- _What is needed_
Filter the entries for the word "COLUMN". Copy each line in which it occurs.

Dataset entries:
*****

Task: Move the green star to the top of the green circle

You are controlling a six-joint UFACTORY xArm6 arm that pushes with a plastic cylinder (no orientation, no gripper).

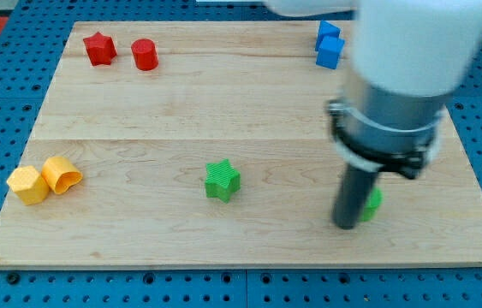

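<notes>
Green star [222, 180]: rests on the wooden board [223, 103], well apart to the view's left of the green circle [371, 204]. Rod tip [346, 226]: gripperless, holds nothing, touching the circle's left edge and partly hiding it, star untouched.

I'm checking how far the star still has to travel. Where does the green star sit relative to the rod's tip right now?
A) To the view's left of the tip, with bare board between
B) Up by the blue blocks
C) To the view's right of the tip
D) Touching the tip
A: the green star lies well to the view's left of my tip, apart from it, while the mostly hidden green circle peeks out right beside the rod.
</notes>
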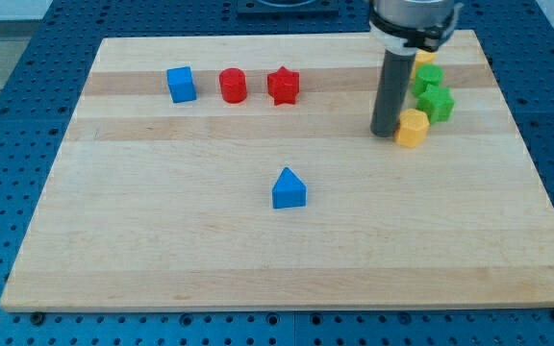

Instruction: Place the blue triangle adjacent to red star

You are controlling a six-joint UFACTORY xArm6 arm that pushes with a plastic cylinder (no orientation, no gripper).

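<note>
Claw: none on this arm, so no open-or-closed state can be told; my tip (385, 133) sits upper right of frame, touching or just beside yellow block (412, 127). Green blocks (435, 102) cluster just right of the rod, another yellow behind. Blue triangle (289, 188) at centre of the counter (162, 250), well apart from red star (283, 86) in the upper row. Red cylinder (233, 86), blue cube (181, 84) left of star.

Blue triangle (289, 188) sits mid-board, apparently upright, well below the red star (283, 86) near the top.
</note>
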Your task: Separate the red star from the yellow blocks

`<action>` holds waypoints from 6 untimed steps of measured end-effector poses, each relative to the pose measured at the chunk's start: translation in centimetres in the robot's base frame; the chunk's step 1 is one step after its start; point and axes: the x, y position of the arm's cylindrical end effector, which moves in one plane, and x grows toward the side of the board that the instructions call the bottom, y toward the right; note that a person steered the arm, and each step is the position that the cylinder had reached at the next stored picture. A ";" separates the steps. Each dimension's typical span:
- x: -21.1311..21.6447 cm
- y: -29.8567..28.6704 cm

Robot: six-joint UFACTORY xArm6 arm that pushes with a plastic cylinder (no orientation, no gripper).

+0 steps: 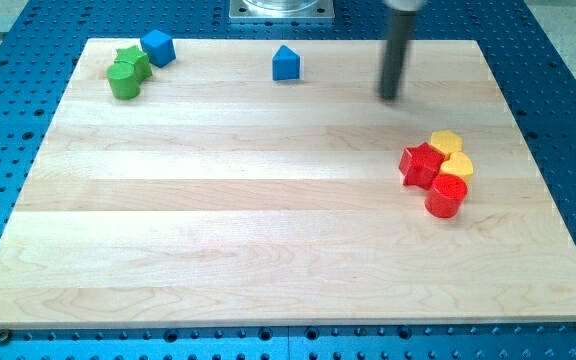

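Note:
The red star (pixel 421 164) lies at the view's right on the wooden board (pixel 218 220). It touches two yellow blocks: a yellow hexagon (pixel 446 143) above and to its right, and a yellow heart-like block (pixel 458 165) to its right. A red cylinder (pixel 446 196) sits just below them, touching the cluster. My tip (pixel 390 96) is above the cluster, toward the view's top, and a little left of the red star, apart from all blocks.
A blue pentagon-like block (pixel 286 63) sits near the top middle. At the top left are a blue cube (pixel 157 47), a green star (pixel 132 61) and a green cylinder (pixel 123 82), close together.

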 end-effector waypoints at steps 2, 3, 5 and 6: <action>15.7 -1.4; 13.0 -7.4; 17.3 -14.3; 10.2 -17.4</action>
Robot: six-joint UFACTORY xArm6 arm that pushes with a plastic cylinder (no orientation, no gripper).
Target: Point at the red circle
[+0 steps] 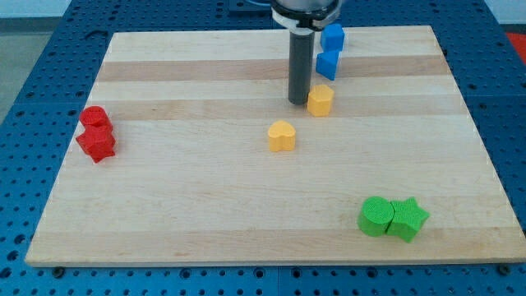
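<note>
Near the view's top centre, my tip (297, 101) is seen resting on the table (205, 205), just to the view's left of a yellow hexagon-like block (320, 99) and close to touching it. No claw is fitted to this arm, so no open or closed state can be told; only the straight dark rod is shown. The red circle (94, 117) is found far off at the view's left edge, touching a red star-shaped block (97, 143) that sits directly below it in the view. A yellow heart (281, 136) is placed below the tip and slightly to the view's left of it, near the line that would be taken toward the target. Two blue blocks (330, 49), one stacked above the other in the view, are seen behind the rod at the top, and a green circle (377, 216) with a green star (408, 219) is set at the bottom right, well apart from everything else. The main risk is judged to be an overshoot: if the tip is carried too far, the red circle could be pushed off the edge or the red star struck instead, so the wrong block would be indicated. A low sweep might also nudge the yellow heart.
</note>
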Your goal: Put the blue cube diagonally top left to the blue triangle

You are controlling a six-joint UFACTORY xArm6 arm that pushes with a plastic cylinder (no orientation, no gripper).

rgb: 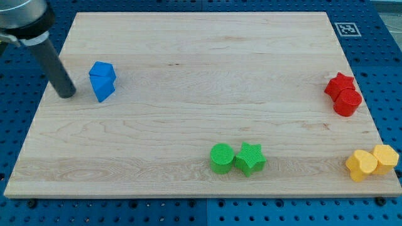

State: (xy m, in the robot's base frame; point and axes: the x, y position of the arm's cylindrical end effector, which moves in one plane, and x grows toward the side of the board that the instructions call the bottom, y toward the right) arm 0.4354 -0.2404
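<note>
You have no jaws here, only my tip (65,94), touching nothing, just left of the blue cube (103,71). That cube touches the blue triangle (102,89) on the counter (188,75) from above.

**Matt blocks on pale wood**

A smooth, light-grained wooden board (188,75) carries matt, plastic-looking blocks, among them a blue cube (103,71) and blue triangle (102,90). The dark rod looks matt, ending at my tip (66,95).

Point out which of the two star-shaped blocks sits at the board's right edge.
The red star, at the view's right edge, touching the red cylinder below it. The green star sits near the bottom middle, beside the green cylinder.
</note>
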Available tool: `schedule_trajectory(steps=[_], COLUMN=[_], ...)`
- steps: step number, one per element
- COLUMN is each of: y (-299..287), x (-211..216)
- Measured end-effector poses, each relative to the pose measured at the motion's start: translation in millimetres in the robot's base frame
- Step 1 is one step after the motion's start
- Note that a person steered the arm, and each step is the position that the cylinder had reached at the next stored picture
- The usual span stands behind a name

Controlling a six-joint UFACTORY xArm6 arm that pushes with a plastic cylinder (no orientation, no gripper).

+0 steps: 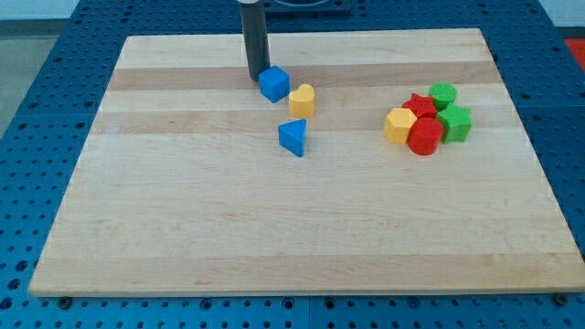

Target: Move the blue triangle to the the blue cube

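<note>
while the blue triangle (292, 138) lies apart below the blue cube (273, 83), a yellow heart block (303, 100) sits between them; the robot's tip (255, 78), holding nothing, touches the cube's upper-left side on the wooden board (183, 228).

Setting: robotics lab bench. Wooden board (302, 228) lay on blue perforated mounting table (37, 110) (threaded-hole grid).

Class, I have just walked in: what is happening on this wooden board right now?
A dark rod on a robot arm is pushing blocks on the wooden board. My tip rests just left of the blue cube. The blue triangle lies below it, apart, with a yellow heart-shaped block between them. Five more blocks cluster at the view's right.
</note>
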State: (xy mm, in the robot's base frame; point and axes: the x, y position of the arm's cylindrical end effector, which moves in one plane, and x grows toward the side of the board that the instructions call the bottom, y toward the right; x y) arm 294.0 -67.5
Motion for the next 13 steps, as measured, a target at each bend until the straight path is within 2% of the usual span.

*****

- _Written response_
Available tool: `schedule_trajectory(steps=[_], COLUMN=[_], ...)`
- COLUMN is each of: y (-299..287), x (-211..216)

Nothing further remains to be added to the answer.